■ Work task
Every line from the one containing "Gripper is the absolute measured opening" to the one containing "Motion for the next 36" in the records below, both included, must be set down exactly, and no other line.

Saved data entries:
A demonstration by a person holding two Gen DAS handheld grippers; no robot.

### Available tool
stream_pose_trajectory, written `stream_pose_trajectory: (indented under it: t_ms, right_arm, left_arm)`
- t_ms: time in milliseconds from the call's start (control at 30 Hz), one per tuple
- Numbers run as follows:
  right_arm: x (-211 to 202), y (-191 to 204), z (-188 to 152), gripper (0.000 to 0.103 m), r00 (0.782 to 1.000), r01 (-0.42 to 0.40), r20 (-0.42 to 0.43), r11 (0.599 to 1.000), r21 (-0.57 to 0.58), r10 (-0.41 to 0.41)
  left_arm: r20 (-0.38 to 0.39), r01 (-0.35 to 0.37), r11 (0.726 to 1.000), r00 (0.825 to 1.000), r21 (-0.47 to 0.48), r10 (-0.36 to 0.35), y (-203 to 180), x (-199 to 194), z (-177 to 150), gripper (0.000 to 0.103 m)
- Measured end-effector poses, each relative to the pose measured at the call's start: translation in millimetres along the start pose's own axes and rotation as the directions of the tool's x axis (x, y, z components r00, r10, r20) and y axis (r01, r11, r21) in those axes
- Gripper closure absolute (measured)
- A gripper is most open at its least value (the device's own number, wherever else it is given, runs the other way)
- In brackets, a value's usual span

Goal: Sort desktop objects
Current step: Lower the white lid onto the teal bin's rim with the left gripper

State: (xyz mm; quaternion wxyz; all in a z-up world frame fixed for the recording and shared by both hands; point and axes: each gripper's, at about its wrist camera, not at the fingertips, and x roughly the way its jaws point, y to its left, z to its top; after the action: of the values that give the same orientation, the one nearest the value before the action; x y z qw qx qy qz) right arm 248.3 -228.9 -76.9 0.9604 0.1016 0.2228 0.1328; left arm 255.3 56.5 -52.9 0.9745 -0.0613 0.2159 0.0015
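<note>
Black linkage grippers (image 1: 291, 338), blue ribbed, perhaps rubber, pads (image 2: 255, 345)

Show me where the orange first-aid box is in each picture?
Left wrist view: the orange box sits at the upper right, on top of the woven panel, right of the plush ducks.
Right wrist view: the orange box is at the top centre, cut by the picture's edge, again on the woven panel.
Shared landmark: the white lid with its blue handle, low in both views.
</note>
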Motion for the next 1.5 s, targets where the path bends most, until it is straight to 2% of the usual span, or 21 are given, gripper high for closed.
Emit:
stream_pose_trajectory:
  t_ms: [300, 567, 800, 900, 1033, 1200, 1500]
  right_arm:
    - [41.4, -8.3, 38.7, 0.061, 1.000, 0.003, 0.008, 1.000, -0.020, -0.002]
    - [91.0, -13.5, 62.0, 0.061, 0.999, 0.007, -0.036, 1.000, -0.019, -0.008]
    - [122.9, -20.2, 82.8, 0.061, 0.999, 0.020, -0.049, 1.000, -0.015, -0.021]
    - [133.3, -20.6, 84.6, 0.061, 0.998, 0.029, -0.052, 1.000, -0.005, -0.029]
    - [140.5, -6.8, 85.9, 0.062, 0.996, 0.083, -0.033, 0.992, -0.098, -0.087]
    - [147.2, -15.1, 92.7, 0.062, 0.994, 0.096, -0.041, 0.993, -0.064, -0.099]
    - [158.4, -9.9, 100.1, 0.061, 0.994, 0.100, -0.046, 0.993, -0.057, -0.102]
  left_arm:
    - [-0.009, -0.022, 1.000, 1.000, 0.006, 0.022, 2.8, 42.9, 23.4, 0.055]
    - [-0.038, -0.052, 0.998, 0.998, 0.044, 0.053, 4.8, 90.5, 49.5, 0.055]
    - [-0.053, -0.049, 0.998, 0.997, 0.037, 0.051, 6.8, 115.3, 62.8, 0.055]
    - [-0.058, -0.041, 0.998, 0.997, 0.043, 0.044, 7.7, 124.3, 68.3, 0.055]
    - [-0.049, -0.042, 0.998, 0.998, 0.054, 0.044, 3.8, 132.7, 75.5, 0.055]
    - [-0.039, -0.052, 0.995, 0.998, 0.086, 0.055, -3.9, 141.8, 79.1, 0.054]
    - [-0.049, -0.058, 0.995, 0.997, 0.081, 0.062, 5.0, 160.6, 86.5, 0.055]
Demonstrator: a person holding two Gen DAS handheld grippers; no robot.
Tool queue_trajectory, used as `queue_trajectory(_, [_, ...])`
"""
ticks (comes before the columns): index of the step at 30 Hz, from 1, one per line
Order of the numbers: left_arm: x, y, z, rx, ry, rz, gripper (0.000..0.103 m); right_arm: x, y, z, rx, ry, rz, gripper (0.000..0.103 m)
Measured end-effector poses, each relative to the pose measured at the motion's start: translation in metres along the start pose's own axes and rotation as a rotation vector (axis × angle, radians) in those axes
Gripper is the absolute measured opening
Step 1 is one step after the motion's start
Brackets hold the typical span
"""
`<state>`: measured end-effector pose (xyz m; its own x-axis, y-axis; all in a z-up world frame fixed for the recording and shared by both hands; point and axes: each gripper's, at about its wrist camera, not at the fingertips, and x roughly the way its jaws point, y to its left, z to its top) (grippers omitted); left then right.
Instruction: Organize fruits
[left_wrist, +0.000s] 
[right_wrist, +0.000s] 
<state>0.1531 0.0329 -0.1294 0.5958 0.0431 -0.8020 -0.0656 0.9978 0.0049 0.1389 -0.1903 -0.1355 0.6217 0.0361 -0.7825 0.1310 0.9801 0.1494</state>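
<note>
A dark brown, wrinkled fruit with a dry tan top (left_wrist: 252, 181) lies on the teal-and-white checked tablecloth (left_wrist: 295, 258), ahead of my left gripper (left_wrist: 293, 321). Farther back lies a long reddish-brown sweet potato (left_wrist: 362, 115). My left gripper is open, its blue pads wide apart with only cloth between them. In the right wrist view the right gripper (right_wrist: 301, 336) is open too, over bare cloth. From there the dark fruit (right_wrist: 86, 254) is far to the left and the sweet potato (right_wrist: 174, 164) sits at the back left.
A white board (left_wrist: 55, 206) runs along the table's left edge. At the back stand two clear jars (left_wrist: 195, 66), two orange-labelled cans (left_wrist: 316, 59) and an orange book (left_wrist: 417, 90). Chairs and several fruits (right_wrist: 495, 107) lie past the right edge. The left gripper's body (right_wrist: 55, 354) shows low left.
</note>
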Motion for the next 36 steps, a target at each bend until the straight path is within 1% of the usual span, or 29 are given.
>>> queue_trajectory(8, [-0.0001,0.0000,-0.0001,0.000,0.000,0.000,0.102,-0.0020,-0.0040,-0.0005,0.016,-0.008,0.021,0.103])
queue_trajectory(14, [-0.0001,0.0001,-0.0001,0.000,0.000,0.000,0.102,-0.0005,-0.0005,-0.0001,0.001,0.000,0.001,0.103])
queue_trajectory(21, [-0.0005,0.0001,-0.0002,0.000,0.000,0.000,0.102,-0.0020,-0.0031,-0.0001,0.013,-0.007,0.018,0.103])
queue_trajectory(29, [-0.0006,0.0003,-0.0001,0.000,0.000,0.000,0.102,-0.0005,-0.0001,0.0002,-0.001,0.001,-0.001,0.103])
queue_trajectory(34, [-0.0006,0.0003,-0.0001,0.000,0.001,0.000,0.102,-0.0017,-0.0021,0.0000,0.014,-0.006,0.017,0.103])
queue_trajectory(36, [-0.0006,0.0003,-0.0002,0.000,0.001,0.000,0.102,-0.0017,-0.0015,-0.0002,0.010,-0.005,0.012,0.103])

■ Response
Gripper is the absolute measured opening
Step 1 is one step after the motion's start
Brackets hold the typical span
"""
`<state>`: measured end-effector pose (xyz m; its own x-axis, y-axis; all in a z-up world frame fixed for the recording and shared by both hands; point and axes: each gripper's, at about its wrist camera, not at the fingertips, and x roughly the way its jaws point, y to its left, z to its top) (grippers omitted); left then right.
Instruction: Organize fruits
[left_wrist, +0.000s] 
[right_wrist, +0.000s] 
<state>0.1531 0.0329 -0.1294 0.5958 0.0431 -0.8020 -0.0656 0.9978 0.0049 0.1389 -0.1903 -0.1355 0.6217 0.0361 -0.7825 0.1310 0.9801 0.1494</state>
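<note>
A dark brown, wrinkled fruit with a dry tan top (left_wrist: 252, 181) lies on the teal-and-white checked tablecloth (left_wrist: 295, 258), ahead of my left gripper (left_wrist: 293, 321). Farther back lies a long reddish-brown sweet potato (left_wrist: 362, 115). My left gripper is open, its blue pads wide apart with only cloth between them. In the right wrist view the right gripper (right_wrist: 301, 336) is open too, over bare cloth. From there the dark fruit (right_wrist: 86, 254) is far to the left and the sweet potato (right_wrist: 174, 164) sits at the back left.
A white board (left_wrist: 55, 206) runs along the table's left edge. At the back stand two clear jars (left_wrist: 195, 66), two orange-labelled cans (left_wrist: 316, 59) and an orange book (left_wrist: 417, 90). Chairs and several fruits (right_wrist: 495, 107) lie past the right edge. The left gripper's body (right_wrist: 55, 354) shows low left.
</note>
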Motion for the next 36 steps, a target at each bend until the straight path is within 1% of the usual span, or 29 are given.

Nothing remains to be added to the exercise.